Requirement:
Write out the listing exactly, dropping any picture it contains.

▬▬▬▬▬▬▬▬▬▬

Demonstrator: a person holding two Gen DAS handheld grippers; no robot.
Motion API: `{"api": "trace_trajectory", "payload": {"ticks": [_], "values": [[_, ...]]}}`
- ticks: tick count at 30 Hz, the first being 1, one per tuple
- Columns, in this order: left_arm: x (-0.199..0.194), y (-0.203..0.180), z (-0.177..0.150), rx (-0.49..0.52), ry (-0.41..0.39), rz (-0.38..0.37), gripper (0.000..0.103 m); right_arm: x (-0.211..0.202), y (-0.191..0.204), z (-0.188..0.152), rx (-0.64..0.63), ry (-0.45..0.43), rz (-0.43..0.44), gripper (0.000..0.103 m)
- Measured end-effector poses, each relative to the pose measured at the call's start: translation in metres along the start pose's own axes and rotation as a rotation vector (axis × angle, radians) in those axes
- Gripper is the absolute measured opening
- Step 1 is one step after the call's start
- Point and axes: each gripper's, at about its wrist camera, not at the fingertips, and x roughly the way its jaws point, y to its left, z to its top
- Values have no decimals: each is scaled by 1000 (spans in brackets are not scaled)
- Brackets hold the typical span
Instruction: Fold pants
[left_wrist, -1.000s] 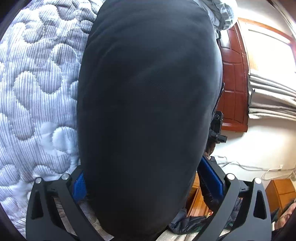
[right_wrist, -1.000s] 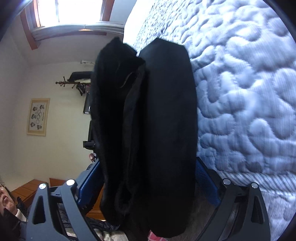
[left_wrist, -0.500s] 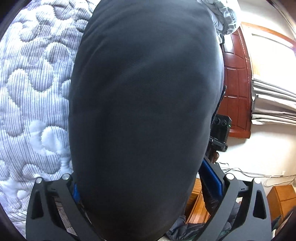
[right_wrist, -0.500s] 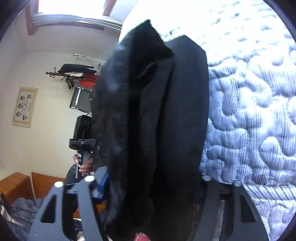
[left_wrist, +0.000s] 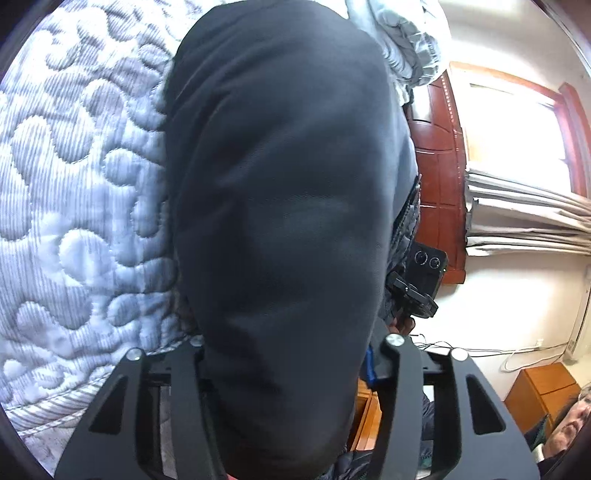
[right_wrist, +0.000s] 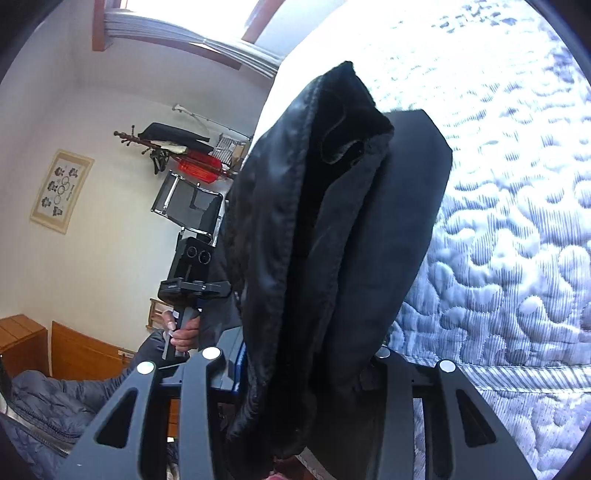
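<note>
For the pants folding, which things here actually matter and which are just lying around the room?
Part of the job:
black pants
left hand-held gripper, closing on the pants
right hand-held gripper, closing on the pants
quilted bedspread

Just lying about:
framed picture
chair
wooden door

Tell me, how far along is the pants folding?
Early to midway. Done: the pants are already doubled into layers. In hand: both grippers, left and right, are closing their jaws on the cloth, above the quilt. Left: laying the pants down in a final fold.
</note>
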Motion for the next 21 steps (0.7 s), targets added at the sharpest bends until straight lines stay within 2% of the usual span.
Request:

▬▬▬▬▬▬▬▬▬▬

Reply:
Demonstrator: a person holding two Gen DAS handheld grippers; no robot.
Motion API: `{"api": "trace_trajectory", "payload": {"ticks": [_], "values": [[_, ...]]}}`
- ticks: tick count at 30 Hz, the first being 1, one per tuple
- Columns, in this order: left_arm: x (-0.199..0.194), y (-0.203..0.180), z (-0.177..0.150), rx (-0.49..0.52), ry (-0.41..0.39), rz (-0.38..0.37), gripper (0.000..0.103 m); right_arm: x (-0.211..0.202), y (-0.191..0.204), z (-0.188..0.152), rx (-0.64..0.63), ry (-0.45..0.43), rz (-0.43..0.44), gripper (0.000..0.103 m)
- Measured end-effector poses, each relative to the pose measured at the call's start: translation in metres along the start pose's own axes and rotation as a rotation vector (axis × angle, radians) in those axes
- Gripper is the absolute measured opening
- Step 1 is one step after the call's start
- Point and axes: each gripper's, at about its wrist camera, not at the fingertips, and x roughly the way its jaws point, y to its left, z to its top
- Values have no decimals: each is scaled by 1000 (spans in brackets are not scaled)
- Brackets hold the typical span
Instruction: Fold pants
[left_wrist, -1.000s] 
[right_wrist, -1.000s] 
[left_wrist, -0.500s] 
[right_wrist, -0.500s] 
[left_wrist, +0.000s] 
[right_wrist, +0.000s] 
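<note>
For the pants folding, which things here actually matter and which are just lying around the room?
Part of the job:
black pants
left hand-held gripper, closing on the pants
right hand-held gripper, closing on the pants
quilted bedspread

Just lying about:
framed picture
chair
wooden door

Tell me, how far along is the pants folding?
Early to midway. Done: the pants are already doubled into layers. In hand: both grippers, left and right, are closing their jaws on the cloth, above the quilt. Left: laying the pants down in a final fold.
</note>
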Motion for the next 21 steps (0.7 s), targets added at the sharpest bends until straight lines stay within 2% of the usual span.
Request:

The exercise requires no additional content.